Dominic Raab arrives in Yorkshire today to speak with businesses in his new role as Brexit Secretary after setting out his ambitious aims for delivering a British departure from the European Union that satisfies Leave voters who want a meaningful break with Brussels while also protecting the nation’s economic interests.
Striking a deal with his European counterpart Michel Barnier will not be an easy task, given the considerable opposition to the Government’s Chequers plan both in Brussels and at home. One poll shows disillusioned voters are looking further right for answers, with almost one-quarter of those asked ready to support an explicitly anti-immigrant party amidst mounting anger about the current proposals.
The position has also not been assisted by the intervention of former Brexit Secretary David Davis, who has suggested Prime Minister Theresa May should “start again” on withdrawal plans.
Despite the difficulties he faces, Mr Raab’s attempts to solve the many and varied conundrums thrown up by the Brexit process should be assisted by his personal background.

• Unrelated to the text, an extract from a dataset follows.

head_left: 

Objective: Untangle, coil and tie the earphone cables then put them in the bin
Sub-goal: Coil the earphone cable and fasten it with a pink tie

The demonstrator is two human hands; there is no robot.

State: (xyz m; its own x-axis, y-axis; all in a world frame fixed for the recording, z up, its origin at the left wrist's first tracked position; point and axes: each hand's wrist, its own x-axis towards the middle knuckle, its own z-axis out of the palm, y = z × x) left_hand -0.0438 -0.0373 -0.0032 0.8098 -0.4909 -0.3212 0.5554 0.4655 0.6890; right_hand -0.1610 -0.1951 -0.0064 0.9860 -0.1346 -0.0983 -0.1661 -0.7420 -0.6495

Married to a Brazilian wife and the son of the Czech-born Jewish father who came to Britain to escape the Holocaust, Mr Raab knows the value of immigration, while his role in Vote Leave also highlights his understanding of why voters wanted the nation to be master of its own destiny.
Equally, as a former lawyer, it is to be hoped he will be able to demonstrate the right mixture of pragmatism and the ability to drive a hard bargain when it comes to the increasingly knife-edge negotiations.
He would also do well to heed the wise words of Sir John Major who says MPs should have ‘people, people, people’ at the forefront of their minds when making decisions about Brexit. The economic and political stakes facing Mr Raab and colleagues are growing by the day.